▶ **WORK REQUIRED**
The listing must be copied out in full and exactly; no images go with it.

▶ **DATA SEGMENT**

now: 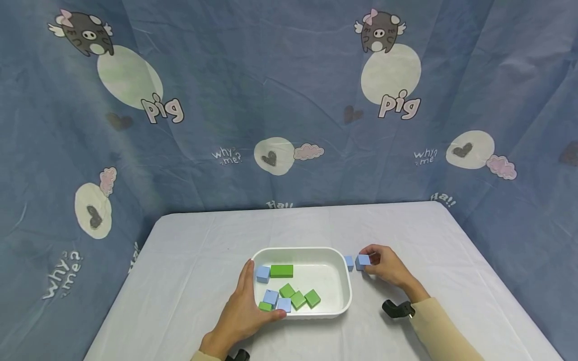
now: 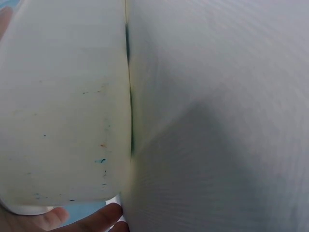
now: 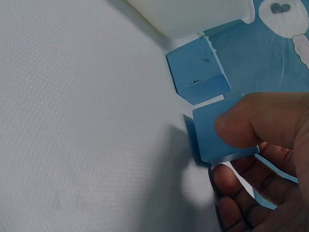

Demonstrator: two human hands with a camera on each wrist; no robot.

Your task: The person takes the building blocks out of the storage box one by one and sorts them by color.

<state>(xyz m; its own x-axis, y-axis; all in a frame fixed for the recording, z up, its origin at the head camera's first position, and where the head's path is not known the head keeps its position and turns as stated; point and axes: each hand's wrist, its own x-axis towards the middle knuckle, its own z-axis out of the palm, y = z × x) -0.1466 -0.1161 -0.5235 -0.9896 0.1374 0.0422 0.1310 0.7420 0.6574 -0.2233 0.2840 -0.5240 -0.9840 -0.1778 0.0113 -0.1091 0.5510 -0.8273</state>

▶ **REPLY**
now: 
now: 
now: 

Demonstrator: two human hands with a camera on each wrist; no robot.

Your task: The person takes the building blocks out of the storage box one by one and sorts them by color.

<state>(xyz m; its own x-axis, y-axis; all in a frame fixed for the recording, z up, its origin at the head camera's first position, and where the head's path is not known the head keeps its position and turns as stated; point and axes: each hand's wrist, its own x-axis towards the middle knuckle, its own z-axis out of the palm, y = z × x) -0.1466 -0.1161 -0.5235 -0.9896 0.1374 0.0422 0.1310 0.7420 0.6574 -0.2233 0.2840 -0.5240 -0.9840 -0.1778 0.0113 -0.1091 0.5510 -0.8273</state>

What the exercise asked for has been given in full.